-- Your objective --
Transcribe the listing from its top line through the line with "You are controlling". Keep it exact, both ends included, and add nothing.

-- Data excerpt --
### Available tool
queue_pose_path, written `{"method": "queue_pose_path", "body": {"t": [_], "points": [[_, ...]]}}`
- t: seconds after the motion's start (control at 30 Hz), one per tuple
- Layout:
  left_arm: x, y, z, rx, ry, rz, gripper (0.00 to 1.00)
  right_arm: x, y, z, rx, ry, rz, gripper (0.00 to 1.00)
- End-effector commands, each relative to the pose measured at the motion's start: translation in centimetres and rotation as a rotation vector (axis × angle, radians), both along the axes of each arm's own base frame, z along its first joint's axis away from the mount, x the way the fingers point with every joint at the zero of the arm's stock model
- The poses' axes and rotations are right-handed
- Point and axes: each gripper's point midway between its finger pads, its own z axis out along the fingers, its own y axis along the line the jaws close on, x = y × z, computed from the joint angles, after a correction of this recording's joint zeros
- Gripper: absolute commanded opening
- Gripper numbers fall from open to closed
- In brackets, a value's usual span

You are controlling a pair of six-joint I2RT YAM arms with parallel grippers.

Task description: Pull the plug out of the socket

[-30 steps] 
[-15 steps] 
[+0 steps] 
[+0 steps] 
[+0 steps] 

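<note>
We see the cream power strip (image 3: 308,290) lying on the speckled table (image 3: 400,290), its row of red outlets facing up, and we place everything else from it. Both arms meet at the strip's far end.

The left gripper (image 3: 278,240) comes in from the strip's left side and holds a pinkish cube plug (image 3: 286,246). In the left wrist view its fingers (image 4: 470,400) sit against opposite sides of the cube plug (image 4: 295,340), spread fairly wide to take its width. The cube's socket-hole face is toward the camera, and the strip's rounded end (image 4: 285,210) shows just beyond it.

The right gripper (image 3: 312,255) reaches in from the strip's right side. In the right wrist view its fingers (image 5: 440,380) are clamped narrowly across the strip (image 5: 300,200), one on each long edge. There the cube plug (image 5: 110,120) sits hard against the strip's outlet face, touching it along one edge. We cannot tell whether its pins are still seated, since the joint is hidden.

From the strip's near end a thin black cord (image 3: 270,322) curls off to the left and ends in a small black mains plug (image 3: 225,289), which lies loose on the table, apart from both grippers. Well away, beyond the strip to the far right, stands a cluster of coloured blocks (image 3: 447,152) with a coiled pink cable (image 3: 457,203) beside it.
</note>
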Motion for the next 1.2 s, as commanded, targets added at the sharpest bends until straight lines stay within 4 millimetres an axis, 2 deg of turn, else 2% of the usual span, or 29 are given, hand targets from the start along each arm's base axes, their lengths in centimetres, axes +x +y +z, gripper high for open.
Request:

-- Solution to this exercise --
### Available tool
queue_pose_path, written `{"method": "queue_pose_path", "body": {"t": [_], "points": [[_, ...]]}}`
- t: seconds after the motion's start (control at 30 Hz), one per tuple
- Layout:
  left_arm: x, y, z, rx, ry, rz, gripper (0.00 to 1.00)
  right_arm: x, y, z, rx, ry, rz, gripper (0.00 to 1.00)
- End-effector commands, each relative to the pose measured at the motion's start: translation in centimetres and rotation as a rotation vector (axis × angle, radians), both along the axes of each arm's own base frame, z along its first joint's axis away from the mount, x the way the fingers point with every joint at the zero of the arm's stock model
- The poses' axes and rotations are right-handed
- Point and axes: each gripper's point midway between its finger pads, its own z axis out along the fingers, its own y axis along the line the jaws close on, x = y × z, computed from the joint angles, after a correction of this recording's joint zeros
- Gripper: absolute commanded opening
- Gripper numbers fall from open to closed
- In brackets, a value's usual span

You are controlling a pair of six-joint I2RT YAM arms with parallel grippers.

This completes the exercise.